■ **WORK ORDER**
Take every line containing "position" from the material and copy it.
━━ GIVEN DATA ━━
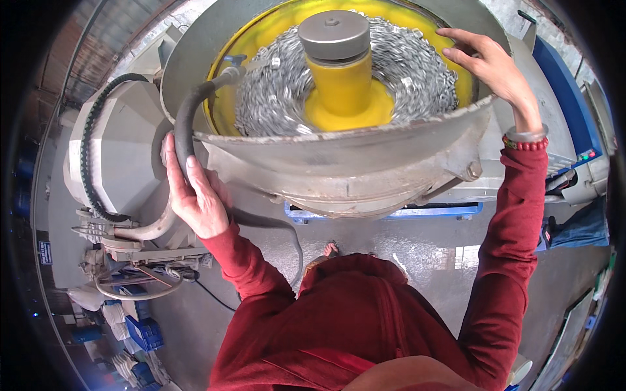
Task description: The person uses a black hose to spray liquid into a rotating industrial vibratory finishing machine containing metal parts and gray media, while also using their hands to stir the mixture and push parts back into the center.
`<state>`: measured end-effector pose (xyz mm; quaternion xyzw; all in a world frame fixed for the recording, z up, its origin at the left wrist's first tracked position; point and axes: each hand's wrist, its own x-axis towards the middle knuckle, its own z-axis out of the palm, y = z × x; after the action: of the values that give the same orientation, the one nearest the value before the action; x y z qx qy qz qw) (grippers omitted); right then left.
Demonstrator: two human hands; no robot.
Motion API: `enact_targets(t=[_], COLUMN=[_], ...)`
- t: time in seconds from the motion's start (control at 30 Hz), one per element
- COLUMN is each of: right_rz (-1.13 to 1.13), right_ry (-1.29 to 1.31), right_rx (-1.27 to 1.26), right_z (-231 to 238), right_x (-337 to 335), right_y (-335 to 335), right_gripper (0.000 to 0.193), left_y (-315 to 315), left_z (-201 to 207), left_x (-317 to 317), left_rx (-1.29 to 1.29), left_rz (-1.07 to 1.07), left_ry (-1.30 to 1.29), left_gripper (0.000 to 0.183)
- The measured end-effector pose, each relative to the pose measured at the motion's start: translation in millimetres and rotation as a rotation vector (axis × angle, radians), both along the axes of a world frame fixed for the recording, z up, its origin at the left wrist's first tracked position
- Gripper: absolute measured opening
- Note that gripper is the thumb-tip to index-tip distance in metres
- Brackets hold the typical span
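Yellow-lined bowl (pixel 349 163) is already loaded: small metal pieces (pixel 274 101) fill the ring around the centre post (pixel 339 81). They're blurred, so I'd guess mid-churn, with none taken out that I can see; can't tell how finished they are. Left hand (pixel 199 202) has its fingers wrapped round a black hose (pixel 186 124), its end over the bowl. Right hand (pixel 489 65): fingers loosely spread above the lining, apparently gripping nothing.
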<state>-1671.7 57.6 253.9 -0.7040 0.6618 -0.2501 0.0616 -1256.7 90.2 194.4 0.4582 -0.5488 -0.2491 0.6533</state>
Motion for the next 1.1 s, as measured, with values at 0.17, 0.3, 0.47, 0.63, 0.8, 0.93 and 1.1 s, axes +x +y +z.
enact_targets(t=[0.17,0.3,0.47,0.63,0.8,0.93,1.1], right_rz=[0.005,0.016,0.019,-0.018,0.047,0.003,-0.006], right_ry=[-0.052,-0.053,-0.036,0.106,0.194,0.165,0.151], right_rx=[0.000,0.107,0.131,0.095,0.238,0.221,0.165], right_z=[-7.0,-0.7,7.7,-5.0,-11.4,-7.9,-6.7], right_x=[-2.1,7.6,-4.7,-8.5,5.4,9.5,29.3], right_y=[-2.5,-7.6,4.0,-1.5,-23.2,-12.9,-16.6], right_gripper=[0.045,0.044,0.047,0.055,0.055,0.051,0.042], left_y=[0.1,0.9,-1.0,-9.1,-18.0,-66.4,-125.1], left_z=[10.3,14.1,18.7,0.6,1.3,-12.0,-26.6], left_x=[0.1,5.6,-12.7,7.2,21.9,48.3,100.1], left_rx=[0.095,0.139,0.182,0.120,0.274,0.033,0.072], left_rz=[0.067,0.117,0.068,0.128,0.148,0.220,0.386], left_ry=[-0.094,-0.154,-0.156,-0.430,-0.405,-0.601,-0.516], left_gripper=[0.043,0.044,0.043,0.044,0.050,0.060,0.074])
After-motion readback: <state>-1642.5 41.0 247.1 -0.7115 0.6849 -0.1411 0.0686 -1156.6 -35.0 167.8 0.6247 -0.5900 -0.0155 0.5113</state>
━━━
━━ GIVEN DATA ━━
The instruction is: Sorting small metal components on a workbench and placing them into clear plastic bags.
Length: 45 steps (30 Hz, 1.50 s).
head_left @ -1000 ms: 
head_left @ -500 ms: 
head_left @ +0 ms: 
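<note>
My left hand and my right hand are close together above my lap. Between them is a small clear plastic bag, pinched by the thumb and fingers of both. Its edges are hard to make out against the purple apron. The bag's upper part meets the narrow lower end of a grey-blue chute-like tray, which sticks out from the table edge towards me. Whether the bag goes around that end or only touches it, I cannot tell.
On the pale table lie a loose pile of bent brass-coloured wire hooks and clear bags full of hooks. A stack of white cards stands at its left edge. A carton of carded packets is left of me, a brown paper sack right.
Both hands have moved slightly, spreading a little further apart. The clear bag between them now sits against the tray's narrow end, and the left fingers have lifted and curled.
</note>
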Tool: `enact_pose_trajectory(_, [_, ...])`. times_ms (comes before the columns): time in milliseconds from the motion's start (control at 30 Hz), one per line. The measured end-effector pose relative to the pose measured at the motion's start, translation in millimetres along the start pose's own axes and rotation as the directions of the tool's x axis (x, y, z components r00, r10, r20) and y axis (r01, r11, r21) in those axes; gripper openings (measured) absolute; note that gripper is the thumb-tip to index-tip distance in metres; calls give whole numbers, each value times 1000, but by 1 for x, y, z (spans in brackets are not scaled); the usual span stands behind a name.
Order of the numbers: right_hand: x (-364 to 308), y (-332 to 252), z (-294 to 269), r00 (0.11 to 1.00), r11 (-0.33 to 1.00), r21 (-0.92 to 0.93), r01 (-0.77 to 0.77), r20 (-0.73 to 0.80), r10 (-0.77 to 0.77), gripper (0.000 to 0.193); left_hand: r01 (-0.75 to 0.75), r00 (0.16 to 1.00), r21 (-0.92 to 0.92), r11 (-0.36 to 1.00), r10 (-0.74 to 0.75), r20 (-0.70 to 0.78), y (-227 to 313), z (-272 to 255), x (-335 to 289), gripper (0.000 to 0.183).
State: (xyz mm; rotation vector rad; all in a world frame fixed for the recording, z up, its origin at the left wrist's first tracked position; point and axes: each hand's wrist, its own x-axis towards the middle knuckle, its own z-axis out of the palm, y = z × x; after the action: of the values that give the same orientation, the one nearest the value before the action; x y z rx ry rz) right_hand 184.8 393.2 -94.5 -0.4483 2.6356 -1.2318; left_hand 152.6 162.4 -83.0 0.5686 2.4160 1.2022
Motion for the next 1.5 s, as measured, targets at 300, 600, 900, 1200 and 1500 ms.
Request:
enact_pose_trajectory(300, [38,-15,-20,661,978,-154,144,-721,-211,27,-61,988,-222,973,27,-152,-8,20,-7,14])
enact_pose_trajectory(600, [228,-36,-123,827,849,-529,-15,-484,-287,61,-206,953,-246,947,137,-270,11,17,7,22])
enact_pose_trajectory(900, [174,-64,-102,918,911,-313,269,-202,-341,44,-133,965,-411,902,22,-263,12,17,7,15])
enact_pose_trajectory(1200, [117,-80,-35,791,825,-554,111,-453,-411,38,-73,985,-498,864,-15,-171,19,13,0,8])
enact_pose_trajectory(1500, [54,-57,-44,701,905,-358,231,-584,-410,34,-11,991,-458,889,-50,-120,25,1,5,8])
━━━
■ **WRITTEN RESPONSE**
`<state>`: measured end-effector pose (xyz mm; quaternion xyzw; all in a world frame fixed for the recording, z up, its origin at the left wrist's first tracked position; point and axes: each hand's wrist, its own x-axis towards the middle knuckle, its own z-axis out of the palm, y = z × x; after the action: of the values that give the same orientation, the one nearest the value before the action; x y z qx qy qz qw) (grippers omitted); right then left.
- The measured end-effector pose, each relative to the pose measured at the motion's start: translation in millimetres and rotation as a rotation vector (axis × angle, radians), both along the axes of a world frame fixed for the recording, z up, its origin at the left wrist's first tracked position
State: (xyz mm; rotation vector rad; all in a world frame fixed for the recording, z up, its origin at the left wrist's first tracked position; point and axes: each hand's wrist, its own x-axis towards the middle knuckle, its own z-axis out of the palm, y = z × x; after the action: of the values that give the same orientation, the one nearest the value before the action; x y z rx ry rz) right_hand 184.8 393.2 -94.5 -0.4483 2.6356 -1.2318; left_hand 152.6 162.4 -83.0 0.5686 2.4160 1.2022

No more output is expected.